In some embodiments, the method further comprises applying a clustering method to the prospective code defects based on features of each prospective code defect to divide the prospective code defects into clusters, such that each cluster constitutes a type of code defect, and wherein selectively merging the candidate code with the code in the code management system is based on the types of code defect indicated by the clusters.

In some embodiments, the features of each prospective code defect includes one or more of: attributes of the prospective code defect determined by one or more of the classifiers; and one or more features of the candidate code on which basis the prospective code defect was identified by the classifiers.

In some embodiments, the remediation process includes unmerging the candidate code from the code in the code management system.

According to a second aspect of the present disclosure, there is a provided a computer system including a processor and memory storing computer program code for performing the method set out above.

According to a third aspect of the present disclosure, there is a provided a computer system including a processor and memory storing computer program code for performing the method set out above.

BRIEF DESCRIPTION OF THE DRAWINGS

Embodiments of the present disclosure will now be described, by way of example only, with reference to the accompanying drawings, in which:

FIG. 1 is a block diagram a computer system suitable for the operation of embodiments of the present disclosure.

FIG. 2 is a component diagram of a defect identification system in accordance with embodiments of the present disclosure.

FIG. 3 is a flowchart of a method of updating software code in a code management system in accordance with embodiments of the present disclosure.

DETAILED DESCRIPTION

FIG. 1 is a block diagram of a computer system suitable for the operation of embodiments of the present disclosure. A central processor unit (CPU) 102 is communicatively connected to a storage 104 and an input/output (I/O) interface 106 via a data bus 108. The storage 104 can be any read/write storage device such as a random-access memory (RAM) or a non-volatile storage device. An example of a non-volatile storage device includes a disk or tape storage device. The I/O interface 106 is an interface to devices for the input or output of data, or for both input and output of data. Examples of I/O devices connectable to I/O interface 106 include a keyboard, a mouse, a display (such as a monitor) and a network connection.

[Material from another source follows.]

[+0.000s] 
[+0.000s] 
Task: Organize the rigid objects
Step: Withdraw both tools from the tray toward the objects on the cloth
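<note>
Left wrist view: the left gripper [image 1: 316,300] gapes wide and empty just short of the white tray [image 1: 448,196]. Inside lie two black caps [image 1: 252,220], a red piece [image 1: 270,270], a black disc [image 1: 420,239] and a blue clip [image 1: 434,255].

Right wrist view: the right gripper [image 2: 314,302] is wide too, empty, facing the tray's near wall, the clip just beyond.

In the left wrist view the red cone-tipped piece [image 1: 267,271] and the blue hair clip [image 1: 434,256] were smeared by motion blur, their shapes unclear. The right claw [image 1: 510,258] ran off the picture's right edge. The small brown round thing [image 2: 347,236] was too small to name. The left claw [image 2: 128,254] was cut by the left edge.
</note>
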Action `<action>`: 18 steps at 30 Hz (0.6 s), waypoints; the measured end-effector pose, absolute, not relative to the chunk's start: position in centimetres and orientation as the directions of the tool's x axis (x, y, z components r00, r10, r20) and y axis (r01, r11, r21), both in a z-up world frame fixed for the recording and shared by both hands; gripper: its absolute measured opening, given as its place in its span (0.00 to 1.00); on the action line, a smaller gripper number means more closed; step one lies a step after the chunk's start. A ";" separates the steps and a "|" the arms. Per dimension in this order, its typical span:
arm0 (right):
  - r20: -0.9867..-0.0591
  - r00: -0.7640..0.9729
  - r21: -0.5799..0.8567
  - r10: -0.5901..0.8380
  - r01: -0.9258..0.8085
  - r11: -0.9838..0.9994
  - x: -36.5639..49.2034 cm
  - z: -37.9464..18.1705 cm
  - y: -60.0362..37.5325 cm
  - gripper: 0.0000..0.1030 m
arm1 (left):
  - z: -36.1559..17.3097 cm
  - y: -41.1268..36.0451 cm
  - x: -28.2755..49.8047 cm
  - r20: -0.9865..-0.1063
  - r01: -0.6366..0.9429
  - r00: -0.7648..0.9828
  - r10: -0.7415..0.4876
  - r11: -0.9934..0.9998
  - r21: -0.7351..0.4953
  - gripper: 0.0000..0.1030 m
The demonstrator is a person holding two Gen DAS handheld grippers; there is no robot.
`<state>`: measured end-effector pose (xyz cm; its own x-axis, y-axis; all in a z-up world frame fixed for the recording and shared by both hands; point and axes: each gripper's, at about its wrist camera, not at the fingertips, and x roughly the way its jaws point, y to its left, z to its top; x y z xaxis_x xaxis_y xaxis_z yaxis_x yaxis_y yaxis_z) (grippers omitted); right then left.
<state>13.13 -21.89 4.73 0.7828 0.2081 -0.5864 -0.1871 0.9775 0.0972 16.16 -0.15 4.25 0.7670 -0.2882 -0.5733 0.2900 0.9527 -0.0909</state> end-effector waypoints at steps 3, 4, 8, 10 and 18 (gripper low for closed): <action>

FIG. 2 is a component diagram of a defect identification system in accordance with embodiments of the present disclosure. A code management system 254 is provided such as a code repository or the like as will be apparent to those skilled in the art. The code management system 254 stores code 252 as software code for building into one or more software components, applications and/or products. Code in development is prepared by programmers or automated code generation systems and is provided as candidate code 200 as a candidate for merging with the code 252 in the code management system 254. Merging of code can include one or more of addition, modification or deletion or code in the code management system 252. Merging of code can also include additions, modifications or deletions to code in individual code components in the code 252 such as source code files, modules, libraries, classes, functions or the like.

The defect identification system 202 is a hardware, software, firmware or combination component arranged to detect code defects in candidate code 200 for merging with the code 252 in the code management system, and to selectively merge the candidate code 200. The selectivity of the merger is based on the detection of code defects by the defect identification system 202. A defect in the candidate code 200 can include one or more of: logical or functional errors such that the code does not provide logic or function in accordance with a requirement or specification; performance defects such that the code does not perform in accordance with one or more performance requirements of the code; security defects such that the code does not satisfy requisite security requirements; usability defects such that the code cannot be or is less susceptible to effective use; compatibility defects such that the code is incompatible with one or more requirements such as application programming interfaces (APIs), file formats, communications protocols, or the like; programming errors such as the use of incorrect or non-existent code; and other defects as will be apparent to those skilled in the art.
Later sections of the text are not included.